Misumena nigromaculata
- Conservation status: Data Deficient (IUCN 3.1)

Scientific classification
- Kingdom: Animalia
- Phylum: Arthropoda
- Subphylum: Chelicerata
- Class: Arachnida
- Order: Araneae
- Infraorder: Araneomorphae
- Family: Thomisidae
- Genus: Misumena
- Species: M. nigromaculata
- Binomial name: Misumena nigromaculata (Denis, 1963)
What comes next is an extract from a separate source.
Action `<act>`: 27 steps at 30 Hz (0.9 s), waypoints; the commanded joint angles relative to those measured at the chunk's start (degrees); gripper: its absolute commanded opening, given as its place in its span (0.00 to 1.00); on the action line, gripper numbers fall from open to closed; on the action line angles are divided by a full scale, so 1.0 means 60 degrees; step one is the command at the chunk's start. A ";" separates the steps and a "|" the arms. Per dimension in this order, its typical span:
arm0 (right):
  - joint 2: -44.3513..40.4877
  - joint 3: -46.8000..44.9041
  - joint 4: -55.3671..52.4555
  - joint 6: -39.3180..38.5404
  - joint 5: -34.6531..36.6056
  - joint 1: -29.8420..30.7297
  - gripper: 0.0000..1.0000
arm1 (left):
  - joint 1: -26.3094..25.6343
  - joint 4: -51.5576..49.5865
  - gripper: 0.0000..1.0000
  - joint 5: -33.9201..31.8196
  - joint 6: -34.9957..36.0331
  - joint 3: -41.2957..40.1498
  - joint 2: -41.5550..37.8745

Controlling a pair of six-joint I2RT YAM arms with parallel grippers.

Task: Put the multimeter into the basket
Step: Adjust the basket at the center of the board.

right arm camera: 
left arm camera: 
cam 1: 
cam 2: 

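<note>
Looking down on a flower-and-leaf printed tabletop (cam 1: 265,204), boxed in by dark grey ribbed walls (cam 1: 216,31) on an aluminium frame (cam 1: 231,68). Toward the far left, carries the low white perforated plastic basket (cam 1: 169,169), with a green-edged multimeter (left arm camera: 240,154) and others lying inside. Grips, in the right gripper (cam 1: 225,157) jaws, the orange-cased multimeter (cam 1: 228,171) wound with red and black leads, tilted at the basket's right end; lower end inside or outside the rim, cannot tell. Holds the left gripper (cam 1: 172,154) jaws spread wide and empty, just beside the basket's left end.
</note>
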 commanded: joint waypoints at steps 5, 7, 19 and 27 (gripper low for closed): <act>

= Misumena nigromaculata =

- Authority: (Denis, 1963)
- Conservation status: DD

Species of spider

Misumena nigromaculata is a species of spider endemic to Madeira. It was described by the French arachnologist Jacques Denis in 1963 based on a female specimen collected in 1940 from Funchal, Madeira. The female type specimen was 6 mm long, with a cephalothorax 3 mm long. It was described by Denis as being extremely similar to M. spinifera in appearance, differing only in having two large black spots on the lung-books and having the region between the spinnerets being black. The spider is endemic to Madeira, where the only confirmed record is from Funchal, while a more recent record from Dunas da Piedade, Ponta de São Lourenco is currently unconfirmed. Almost nothing is known of its range, population, population trends, and the threats facing the species.

== Taxonomy ==
Misumena nigromaculata was described by the French arachnologist Jacques Denis in 1963 based on a female specimen collected in 1940 from Funchal, Madeira. The type specimen was an adult female.

== Description ==
The female type specimen was 6 mm long, with a cephalothorax 3 mm long. It was described by Denis as being extremely similar to M. spinifera in appearance, differing only in having two large black spots on the lung-books and having the region between the spinnerets being black. The epigynes differ from those of spinifera in being much closer to the epigastric furrow. The metatarsi I and II have 8-8 lower spines, tibia I can have 11 to 13 pairs, and tibia II has 10 pairs. The tibial spines are unequal in size.

== Distribution and conservation ==
The spider is endemic to Madeira, where the only confirmed record is from Funchal, while a more recent record from Dunas da Piedade, Ponta de São Lourenco is currently unconfirmed. The type locality in Funchal was largely farms and gardens at the time of collection of the type specimen and is now a residential neighborhodd. The unconfirmed record from Dunas da Piedade is a semi-arid grassland. Other species in the genus Misumena are ambush hunters that hunt for prey on flowers.

Misumena nigromaculata is listed by the IUCN as being data-deficient as almost nothing is known of its range, population, population trends, and the threats facing the species. Excessive stone-stacking in tourist areas in Madeira may be detrimental to the spider.